CsCl density gradient centrifugation

CsCl density gradient centrifugation

CsCl (cesium chloride) centrifugation is a method for separating DNA based on density. To separate DNA based on density, DNA is mixed with CsCl and centrifuged at very high speeds (e.g., 50,000 rpm) in an ultracentrifuge for many hours.

  • Density gradient centrifugation as developed by Meselson and Stahl employed a process called equilibrium sedimentation or isopycnic centrifugation.
  • Equilibrium sedimentation is the process by which particles in a solution reach a point where they reach their isopycnic position and stop moving.
  • In isopycnic separation (buoyant or equilibrium separation) particles are separated solely on the basis of their density. Particle size only affects the rate at which particles move until their density is the same as the surrounding gradient medium.

Reason for stopping movement: The centrifugal force pushing the particles down equals the force of the solution pushing up, causing the particles to stop moving in the solution.

Meselson and Stahl could determine the density of different DNA molecules based on where they reached equilibrium and stopped moving, because the molecules would stop when their density matched the density of the surrounding solution.

Material required:

  • Density gradient centrifugation requires the use of a special type of centrifuge (Instrument that spins mixtures in a rotor to concentrate or separate materials) called an analytical ultracentrifuge or ultracentrifuge.
  • CsCl solution with different DNA samples to be separated.

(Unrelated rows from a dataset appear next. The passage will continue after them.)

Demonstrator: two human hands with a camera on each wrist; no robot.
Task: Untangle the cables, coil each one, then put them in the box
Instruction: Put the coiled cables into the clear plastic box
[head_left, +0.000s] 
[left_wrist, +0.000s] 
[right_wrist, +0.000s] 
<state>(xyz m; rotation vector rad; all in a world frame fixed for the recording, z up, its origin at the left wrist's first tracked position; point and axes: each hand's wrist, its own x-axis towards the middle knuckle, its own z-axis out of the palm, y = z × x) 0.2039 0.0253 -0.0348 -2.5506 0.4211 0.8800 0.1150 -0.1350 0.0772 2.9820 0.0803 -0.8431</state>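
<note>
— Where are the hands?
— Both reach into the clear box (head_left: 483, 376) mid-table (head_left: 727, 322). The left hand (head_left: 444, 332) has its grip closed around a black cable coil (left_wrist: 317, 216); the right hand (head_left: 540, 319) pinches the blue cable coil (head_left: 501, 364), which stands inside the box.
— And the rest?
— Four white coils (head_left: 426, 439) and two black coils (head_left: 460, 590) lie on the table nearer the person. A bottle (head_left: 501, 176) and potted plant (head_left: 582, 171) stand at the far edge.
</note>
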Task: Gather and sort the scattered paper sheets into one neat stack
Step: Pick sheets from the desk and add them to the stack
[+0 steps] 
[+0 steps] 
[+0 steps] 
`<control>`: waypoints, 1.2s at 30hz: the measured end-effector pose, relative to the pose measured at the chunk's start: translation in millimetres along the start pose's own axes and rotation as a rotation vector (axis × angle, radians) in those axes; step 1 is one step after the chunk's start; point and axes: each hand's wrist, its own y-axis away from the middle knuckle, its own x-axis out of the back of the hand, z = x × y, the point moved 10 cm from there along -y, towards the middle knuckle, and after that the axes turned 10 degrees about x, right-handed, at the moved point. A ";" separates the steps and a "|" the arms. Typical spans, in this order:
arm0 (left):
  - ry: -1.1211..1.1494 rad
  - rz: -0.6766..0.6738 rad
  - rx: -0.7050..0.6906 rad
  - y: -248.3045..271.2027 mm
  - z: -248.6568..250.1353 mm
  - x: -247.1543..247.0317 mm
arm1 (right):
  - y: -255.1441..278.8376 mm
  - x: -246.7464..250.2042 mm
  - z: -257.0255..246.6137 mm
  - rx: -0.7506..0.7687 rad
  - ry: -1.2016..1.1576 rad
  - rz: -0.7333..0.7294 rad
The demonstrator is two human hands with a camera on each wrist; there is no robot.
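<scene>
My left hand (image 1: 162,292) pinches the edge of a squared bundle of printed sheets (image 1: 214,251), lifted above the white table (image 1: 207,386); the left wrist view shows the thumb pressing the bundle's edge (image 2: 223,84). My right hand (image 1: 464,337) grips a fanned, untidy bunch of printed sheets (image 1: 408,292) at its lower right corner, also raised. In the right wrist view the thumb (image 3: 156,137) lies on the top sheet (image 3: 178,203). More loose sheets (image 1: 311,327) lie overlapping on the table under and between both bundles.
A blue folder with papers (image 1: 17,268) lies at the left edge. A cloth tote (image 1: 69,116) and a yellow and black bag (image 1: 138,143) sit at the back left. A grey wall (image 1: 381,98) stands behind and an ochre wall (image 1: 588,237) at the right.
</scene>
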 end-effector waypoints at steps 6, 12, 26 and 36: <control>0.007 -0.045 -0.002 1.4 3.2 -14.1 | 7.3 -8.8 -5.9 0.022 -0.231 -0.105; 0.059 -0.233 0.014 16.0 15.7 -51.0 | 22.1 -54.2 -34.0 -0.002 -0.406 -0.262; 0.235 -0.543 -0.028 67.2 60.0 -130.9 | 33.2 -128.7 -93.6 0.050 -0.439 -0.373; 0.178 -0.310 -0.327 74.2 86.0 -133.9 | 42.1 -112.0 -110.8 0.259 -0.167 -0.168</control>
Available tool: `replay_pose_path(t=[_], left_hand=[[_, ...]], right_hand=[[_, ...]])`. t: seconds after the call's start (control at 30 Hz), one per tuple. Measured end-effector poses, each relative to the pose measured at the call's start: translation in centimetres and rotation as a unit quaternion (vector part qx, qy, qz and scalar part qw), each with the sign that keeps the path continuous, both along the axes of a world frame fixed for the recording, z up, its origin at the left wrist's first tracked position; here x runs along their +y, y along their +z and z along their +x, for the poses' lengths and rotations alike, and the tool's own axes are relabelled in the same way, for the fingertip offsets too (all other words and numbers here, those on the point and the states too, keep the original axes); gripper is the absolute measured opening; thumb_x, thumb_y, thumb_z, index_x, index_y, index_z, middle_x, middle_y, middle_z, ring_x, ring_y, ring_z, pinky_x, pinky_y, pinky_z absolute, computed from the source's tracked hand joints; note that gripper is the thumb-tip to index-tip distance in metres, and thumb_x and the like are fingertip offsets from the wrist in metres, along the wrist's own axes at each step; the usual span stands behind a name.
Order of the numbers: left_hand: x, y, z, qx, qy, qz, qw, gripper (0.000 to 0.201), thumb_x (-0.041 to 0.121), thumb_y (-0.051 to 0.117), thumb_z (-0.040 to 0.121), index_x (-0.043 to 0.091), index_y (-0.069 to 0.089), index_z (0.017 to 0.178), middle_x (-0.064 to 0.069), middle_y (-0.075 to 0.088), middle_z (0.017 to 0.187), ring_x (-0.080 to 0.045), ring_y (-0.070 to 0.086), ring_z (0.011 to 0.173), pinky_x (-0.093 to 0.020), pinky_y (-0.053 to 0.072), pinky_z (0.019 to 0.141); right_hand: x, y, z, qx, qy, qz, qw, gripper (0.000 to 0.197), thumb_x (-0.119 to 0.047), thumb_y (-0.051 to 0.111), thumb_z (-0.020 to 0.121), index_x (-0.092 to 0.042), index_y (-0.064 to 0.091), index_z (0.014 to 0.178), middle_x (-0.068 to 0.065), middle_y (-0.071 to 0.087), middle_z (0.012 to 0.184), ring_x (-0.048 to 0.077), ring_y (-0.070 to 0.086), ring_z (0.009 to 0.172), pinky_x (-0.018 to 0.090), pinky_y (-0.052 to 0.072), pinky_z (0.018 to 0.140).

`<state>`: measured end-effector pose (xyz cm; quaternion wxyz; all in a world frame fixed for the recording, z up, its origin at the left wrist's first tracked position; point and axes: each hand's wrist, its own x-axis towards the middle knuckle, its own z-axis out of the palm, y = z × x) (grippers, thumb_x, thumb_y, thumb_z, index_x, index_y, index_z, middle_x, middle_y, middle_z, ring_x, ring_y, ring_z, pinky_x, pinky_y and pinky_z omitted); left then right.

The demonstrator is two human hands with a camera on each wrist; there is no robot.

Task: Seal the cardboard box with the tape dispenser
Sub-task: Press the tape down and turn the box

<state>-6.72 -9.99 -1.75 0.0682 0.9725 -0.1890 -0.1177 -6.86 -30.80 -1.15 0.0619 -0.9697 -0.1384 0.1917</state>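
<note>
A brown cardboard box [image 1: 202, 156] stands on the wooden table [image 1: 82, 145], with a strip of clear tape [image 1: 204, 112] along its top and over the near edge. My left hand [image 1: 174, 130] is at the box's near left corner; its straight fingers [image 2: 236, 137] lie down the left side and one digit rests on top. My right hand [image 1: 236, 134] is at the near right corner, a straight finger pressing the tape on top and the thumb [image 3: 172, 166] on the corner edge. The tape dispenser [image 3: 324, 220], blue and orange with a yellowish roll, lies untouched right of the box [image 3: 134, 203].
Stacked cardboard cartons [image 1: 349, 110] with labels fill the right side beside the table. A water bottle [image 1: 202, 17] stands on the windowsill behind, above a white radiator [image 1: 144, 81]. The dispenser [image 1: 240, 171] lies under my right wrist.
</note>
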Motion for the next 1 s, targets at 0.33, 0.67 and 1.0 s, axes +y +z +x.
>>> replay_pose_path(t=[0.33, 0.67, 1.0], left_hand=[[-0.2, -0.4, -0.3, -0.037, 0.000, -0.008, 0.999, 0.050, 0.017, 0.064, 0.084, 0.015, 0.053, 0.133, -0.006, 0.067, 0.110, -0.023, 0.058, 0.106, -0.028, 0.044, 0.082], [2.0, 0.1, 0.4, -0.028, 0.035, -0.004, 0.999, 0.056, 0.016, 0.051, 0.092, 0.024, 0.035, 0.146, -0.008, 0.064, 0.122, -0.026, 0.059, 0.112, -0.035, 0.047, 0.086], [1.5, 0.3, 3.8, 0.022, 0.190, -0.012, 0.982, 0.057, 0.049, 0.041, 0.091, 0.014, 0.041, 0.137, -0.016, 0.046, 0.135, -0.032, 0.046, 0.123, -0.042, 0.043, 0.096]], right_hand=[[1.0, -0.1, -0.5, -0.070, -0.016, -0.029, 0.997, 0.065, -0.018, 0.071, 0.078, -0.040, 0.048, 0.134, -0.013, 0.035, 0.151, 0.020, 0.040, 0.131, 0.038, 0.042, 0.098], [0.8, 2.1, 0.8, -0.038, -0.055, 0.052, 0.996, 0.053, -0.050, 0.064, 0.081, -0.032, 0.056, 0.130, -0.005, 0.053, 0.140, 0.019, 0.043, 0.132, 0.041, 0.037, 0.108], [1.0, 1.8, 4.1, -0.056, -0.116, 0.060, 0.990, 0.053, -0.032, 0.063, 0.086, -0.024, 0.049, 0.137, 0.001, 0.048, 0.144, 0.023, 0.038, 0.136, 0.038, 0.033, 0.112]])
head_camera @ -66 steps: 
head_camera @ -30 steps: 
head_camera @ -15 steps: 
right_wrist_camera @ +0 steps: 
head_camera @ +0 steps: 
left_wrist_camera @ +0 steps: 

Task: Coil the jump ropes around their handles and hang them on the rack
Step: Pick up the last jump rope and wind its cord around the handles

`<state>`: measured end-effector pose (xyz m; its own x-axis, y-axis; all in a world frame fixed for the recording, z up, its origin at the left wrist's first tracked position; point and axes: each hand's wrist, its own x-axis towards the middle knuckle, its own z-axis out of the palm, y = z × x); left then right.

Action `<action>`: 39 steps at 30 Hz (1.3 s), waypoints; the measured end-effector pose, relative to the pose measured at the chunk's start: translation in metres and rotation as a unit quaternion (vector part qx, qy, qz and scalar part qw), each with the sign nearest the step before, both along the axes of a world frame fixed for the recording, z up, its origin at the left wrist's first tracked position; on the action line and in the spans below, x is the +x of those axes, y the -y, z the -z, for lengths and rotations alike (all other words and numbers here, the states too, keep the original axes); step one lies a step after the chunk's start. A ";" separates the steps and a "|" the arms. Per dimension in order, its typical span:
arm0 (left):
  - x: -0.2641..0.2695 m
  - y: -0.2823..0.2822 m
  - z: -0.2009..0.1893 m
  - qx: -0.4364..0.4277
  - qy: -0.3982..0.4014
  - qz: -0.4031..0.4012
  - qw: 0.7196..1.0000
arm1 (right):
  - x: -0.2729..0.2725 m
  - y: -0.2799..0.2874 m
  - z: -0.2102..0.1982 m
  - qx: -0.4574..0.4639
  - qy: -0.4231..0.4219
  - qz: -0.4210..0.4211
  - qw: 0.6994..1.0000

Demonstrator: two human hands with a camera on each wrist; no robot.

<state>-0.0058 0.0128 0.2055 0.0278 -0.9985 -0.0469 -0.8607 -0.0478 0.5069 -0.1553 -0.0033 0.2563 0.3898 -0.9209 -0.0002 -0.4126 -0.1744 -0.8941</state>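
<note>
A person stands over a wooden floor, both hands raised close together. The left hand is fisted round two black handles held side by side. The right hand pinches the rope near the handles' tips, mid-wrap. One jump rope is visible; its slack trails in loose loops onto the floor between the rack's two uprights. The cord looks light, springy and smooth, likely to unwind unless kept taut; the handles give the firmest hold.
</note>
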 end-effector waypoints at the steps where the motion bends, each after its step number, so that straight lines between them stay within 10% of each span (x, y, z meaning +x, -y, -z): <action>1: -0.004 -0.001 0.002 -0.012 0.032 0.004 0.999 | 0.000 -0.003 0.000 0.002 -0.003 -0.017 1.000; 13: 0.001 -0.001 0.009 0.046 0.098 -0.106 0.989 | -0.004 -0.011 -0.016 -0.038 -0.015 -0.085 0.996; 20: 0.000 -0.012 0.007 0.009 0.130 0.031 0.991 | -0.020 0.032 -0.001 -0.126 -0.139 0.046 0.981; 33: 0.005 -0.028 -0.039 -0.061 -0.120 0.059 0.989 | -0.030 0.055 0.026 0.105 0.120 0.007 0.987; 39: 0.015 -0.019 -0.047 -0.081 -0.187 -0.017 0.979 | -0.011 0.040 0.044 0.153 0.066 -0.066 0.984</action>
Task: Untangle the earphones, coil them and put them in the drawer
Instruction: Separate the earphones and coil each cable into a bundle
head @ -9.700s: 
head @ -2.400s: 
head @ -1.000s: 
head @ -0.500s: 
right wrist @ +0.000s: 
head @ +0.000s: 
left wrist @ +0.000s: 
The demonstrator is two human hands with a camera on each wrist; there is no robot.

(To prevent the DNA molecules from breaking down in an acidic solution, the researchers maintained a constant level of pH six)

Principle:

  • The spinning causes sample solutions in tube or bottle shaped containers to experience a centrifugal force that pushes samples away from the center of the rotor toward the bottom of the tube.
  • Centrifugal force causes components of a mixture to separate by size because larger components experience greater centrifugal force than smaller components.
  • Thus, centrifugal force pushes the larger components of a mixture farther from the rotor and closer to the bottom of the tube.
  • That means during centrifugation, density gradient forms in solution and the density of that solution gradually increases moving farther from the centrifuge rotor.
  • The solution of the bottom of the tube became slightly denser than the solution at the top.

(In CsCl density gradient centrifugation, the force gradually pushed the cesium chloride salt particles toward the bottom of the tube, which resulted in a higher concentration of cesium chloride farther from the rotor. Cesium Chloride never formed a complete pellet at the bottom of the test tube because of its natural tendency to diffuse, or re-dissolve, back into solution)

The Meselson and Stahl Experiment used CsCl density gradient centrifugation for seperation of DNA based on density

  • The researchers suggested tagging the original DNA with heavy elements that would not significantly alter the DNA´s chemical properties.
  • While heavy elements would increase the weight of the DNA, they would not increase the size of the molecule, thereby only increasing the density of the original DNA.
  • In developing their new density gradient centrifugation technique, Meselson and Stahl first chose a dense solution where the DNA molecules would separate.
  • The solution needed to be dense enough for the DNA molecules to float before centrifugation.

Why they chosen CsCl density gradient for seperation?

The cesium chloride density had a density range greater than the difference in densities between the heavy and light DNA that Meselson and Stahl aimed to separate. Therefore, instead of centrifuging until the heavy DNA sank to the bottom of the container and the light DNA rose to the top of the container, Meselson and Stahl centrifuged the samples until the DNA suspended in separate parts of the solution and stopped moving at a point called equilibrium.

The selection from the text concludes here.